[EXERCISE] Report every line in the listing below where the string "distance" shows up.

= = =

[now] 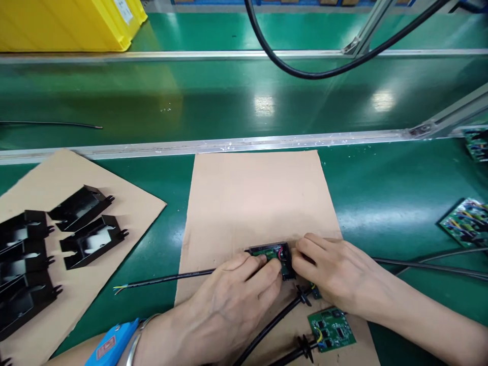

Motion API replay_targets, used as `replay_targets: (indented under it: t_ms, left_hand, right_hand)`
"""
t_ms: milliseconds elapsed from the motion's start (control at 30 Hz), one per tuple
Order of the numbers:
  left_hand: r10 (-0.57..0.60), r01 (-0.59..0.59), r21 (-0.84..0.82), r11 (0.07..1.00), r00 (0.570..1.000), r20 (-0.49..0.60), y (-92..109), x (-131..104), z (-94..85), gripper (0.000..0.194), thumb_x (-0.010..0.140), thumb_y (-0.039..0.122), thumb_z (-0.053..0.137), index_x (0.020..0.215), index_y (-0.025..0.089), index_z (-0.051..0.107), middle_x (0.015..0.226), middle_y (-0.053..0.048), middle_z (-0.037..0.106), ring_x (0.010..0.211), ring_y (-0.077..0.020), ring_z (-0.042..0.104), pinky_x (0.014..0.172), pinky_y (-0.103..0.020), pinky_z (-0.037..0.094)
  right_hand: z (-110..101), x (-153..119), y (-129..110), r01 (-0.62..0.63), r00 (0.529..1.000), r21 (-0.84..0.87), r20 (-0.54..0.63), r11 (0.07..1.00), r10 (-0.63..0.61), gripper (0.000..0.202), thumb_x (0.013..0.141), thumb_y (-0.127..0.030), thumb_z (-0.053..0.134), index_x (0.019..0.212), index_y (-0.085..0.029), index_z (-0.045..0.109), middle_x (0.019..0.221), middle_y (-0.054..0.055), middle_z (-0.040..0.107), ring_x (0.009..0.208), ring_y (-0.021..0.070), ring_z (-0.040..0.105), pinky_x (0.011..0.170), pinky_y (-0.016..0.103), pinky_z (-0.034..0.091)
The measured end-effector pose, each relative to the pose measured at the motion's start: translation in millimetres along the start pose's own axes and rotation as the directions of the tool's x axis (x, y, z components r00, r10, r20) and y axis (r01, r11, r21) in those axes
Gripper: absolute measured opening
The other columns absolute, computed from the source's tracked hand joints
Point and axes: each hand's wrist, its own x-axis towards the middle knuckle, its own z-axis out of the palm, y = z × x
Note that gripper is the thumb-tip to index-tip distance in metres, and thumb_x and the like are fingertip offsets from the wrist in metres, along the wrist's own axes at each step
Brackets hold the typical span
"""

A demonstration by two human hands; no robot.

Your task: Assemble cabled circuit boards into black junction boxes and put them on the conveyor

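A black plastic case (290, 264) with a green circuit board (269, 251) and a red wire inside lies on the cardboard. My left hand (240, 297) grips it, fingertips at the board and near wall. At its right end, my right hand (331, 269) is closed with curled fingers against the case; what lies under the fingertips is hidden. A black cable (171, 277) with bare coloured wire ends runs out leftward from beneath my left hand. Just below my hands lies another green circuit board (331, 329), joined to a black cable with a strain relief (305, 346).
Several empty black cases (93, 241) sit on a cardboard sheet (125, 203) at left. More circuit boards (467, 222) and black cables (438, 269) are at right. A metal rail (236, 144) crosses behind; a thick cable (312, 75) hangs above. A yellow bin (68, 25) stands at the back left.
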Motion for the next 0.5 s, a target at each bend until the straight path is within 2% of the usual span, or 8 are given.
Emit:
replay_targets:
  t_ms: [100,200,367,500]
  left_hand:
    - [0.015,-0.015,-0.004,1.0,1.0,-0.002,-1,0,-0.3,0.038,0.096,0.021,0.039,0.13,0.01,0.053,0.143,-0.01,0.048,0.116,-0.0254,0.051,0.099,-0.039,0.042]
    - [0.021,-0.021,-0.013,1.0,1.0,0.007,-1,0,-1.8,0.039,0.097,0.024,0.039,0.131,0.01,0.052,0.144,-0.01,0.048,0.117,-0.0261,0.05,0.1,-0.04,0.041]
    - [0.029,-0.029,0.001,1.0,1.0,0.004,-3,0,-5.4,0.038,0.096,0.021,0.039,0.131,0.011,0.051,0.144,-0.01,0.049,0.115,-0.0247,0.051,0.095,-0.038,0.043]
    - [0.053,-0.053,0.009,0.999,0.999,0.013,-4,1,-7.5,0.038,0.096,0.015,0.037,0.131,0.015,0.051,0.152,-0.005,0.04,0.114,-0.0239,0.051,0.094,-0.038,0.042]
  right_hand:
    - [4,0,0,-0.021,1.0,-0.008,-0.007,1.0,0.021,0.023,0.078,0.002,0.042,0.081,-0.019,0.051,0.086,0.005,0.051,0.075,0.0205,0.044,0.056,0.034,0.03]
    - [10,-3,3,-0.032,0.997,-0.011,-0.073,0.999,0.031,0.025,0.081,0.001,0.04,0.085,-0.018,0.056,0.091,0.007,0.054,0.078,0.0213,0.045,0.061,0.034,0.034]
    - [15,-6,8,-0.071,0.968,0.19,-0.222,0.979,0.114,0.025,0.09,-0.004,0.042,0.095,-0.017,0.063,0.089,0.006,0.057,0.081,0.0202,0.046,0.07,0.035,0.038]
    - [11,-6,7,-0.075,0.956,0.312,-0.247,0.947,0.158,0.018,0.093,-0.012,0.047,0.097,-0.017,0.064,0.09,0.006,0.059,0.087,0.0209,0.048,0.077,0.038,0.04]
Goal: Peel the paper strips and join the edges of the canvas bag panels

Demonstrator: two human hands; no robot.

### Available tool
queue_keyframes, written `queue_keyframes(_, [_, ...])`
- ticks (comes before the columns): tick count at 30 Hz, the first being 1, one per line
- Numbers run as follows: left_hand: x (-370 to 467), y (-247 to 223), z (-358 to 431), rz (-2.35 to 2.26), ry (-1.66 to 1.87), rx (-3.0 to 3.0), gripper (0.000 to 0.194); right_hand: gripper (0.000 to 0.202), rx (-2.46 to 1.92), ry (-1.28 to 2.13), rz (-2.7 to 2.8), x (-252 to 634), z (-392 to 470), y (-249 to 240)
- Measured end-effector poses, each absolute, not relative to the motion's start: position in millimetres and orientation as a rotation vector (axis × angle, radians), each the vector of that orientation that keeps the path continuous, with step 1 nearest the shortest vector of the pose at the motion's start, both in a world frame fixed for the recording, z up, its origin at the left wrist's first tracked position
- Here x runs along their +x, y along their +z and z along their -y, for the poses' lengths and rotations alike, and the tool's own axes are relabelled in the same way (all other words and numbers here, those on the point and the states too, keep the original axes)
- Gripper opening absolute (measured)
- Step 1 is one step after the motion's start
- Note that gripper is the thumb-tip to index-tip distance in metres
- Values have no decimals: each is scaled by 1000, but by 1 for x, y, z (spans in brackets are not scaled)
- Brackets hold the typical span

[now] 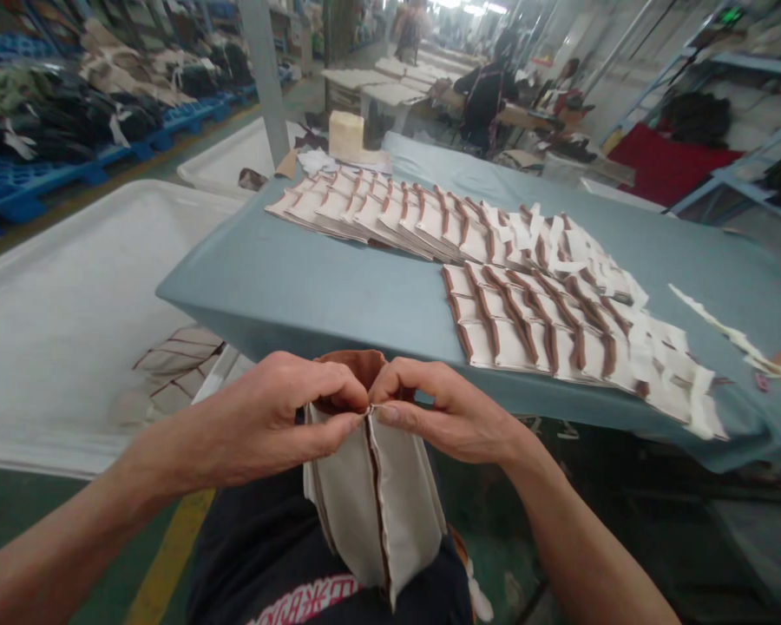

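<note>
A cream fabric piece with brown trim and a brown inner side (403,512) hangs upright in front of my lap. My left hand (309,404) pinches its top edge just left of the middle seam, thumb against forefinger. Right beside it, my right hand (436,408) pinches the same edge on the other side of the seam. The fingertips of both hands nearly meet there. Below them the dark seam runs down the front of the piece. My fingers cover part of its rim.
A blue-covered table (286,278) stands ahead, bearing rows of overlapping cream pieces with brown edges (527,321). A yellowish block (346,134) sits at its far end. To the left is a white bin (58,347) with a few fabric pieces inside. A person in dark clothes (488,95) is farther back.
</note>
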State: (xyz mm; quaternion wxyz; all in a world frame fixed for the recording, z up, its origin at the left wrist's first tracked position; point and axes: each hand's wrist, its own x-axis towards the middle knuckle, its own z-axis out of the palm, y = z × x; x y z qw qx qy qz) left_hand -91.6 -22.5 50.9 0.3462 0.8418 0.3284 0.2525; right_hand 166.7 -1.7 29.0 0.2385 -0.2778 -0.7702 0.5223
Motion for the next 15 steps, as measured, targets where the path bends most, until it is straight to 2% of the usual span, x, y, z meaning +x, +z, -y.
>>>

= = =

[TASK ANSWER]
Note that gripper is the thumb-tip to index-tip distance in metres, and thumb_x and the like are fingertip offsets from the wrist in metres, along the wrist's own axes at each step
- Note that gripper is the thumb-tip to index-tip distance in metres

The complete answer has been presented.